How we can protect the Bears Ears

The Bears Ears has been “protected.”

Finally, Native American voices will be heard in this land of their ancestors, and their wisdom used to manage the human element in this landscape: The land itself and its inhabitants are doing just fine.

Finally, BLM will have resources to limit historic resource destruction, if local and state politicians do not move to block funding now headed to San Juan County.

I hope this new marriage brings forth ideas and efforts that educate and allow access while lightening the blow visitors knowingly and unknowingly deal the ancestral remains here of the five tribes.

But landscapes are like organisms. How should I react to someone who tells me they just saved a butterfly … except for part of one wing … and one crucial organ … and half its brain? How can I celebrate the removal of every peak in the Abajos from the proposal, as if watersheds don’t have origins? Or the removal of all the vistas and highlands east of the Canyonlands Basin due to an obsession to extract every drop of oil? Or the removal of huge swaths at the San Juan and Colorado River confluence, Earth’s navel, more beautiful than any god could imagine, for uranium mining speculation, a dead industry here due to low-quality ore and lack of foreseeable need? (Unused toxic uranium “ore” is piling up at the White Mesa Ute reservation, just east of the monument.)

These are head nods to deceivers running San Juan County and Utah, who tell us “backpackers” and their dollars will ruin their way of life, coyotes will ruin their jobs, protective designations will ruin their (public!) lands, but not uranium radiation, toxic petroleum ponds, motorized recreation, trophy hunting – all part of the curious list of pursuits that obsess reactionary antifederalists everywhere in the country. “Keep it like it was!”

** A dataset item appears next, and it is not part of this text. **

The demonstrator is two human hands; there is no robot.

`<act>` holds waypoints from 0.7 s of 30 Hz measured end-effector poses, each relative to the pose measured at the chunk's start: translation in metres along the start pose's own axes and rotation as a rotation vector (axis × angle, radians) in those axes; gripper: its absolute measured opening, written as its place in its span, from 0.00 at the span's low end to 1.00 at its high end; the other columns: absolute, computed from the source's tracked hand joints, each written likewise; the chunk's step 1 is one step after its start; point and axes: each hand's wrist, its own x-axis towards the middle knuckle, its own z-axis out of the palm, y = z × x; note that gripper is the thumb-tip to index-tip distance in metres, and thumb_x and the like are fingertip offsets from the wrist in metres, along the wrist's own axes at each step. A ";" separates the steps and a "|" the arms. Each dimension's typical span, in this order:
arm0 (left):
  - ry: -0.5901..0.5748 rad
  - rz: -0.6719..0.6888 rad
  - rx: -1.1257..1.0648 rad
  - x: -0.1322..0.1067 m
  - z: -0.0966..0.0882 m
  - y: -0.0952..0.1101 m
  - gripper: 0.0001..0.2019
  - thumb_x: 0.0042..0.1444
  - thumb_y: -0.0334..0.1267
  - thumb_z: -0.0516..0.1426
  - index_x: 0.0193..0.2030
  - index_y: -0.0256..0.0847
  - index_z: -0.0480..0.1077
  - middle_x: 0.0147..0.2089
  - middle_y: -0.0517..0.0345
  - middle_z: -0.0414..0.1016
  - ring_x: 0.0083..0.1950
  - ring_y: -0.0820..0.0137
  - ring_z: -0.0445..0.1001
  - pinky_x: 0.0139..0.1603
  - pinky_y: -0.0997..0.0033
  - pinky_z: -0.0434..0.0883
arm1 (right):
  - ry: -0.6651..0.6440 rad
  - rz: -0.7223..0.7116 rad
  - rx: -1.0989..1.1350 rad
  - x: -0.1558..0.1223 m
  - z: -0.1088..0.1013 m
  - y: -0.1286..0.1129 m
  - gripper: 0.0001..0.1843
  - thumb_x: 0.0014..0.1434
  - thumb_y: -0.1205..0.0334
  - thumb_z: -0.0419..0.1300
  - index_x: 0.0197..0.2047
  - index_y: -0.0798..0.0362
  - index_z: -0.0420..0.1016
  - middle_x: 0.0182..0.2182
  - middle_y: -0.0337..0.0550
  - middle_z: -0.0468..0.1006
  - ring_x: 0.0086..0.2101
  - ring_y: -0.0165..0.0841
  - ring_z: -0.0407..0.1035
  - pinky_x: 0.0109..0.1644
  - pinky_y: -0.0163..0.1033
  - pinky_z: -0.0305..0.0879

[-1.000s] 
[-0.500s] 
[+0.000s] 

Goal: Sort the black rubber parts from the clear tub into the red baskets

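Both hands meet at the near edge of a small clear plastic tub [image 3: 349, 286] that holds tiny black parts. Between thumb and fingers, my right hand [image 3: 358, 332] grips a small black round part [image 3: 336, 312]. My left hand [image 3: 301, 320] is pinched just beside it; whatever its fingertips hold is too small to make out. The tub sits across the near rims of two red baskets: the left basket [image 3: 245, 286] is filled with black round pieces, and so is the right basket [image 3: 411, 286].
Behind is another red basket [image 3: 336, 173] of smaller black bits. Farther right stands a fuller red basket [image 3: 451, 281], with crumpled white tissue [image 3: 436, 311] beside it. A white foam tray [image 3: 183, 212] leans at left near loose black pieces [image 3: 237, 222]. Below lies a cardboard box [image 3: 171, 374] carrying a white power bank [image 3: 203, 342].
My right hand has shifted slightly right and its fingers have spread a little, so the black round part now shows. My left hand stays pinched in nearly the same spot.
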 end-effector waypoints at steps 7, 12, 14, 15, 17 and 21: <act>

Fight corporate extraction and industrial tourism! Rob Bishop, representative of the petroleum industry, is not our man! Time “the people” ignore paid opinions of political “leaders” and work together on good land management, including areas dropped from the monument. May the way be difficult, fraught with sand traps, box canyons, labyrinthian sandstone mazes, impenetrable forests, pinnacles, ridges and wild desert storms.

To keep what we love, we need to speak it, be it, convey it, not just grumble on the sidelines.

Everyone on all sides of this issue has told me they are concerned this place will be overrun, the magic will be lost, destruction is inevitable. They want to keep it like it is. How? 1: Limit vendors and permittees; 2: Don’t pave and improve roads; 3: Stop state and local governments from advertising it – people will find it on their own if they care to; 4: Make internet braggarts pay heavily for publicizing archaeological sites; 5: Prosecute illegitimate internet marketers of site locations; 6: Partner with groups that teach informed, respectful low-impact visitation to this disappearing resource.

Archaeological sites are the definition of a non-renewable resource. They won’t be around forever, but we can make the experience last and share it if we make it a priority to walk lightly in beauty.

Fortunately, ecosystems are alive, and with good stewardship, they can be healthy indefinitely. I’m thrilled the Diné, Hopi, Ute and Zuni will be given the chance to build a wise management plan with the managing agencies and other locals. I feel the more we cast aside differences, fears, egos and extremes of belief, the better we will defend and share that which we all hold dear.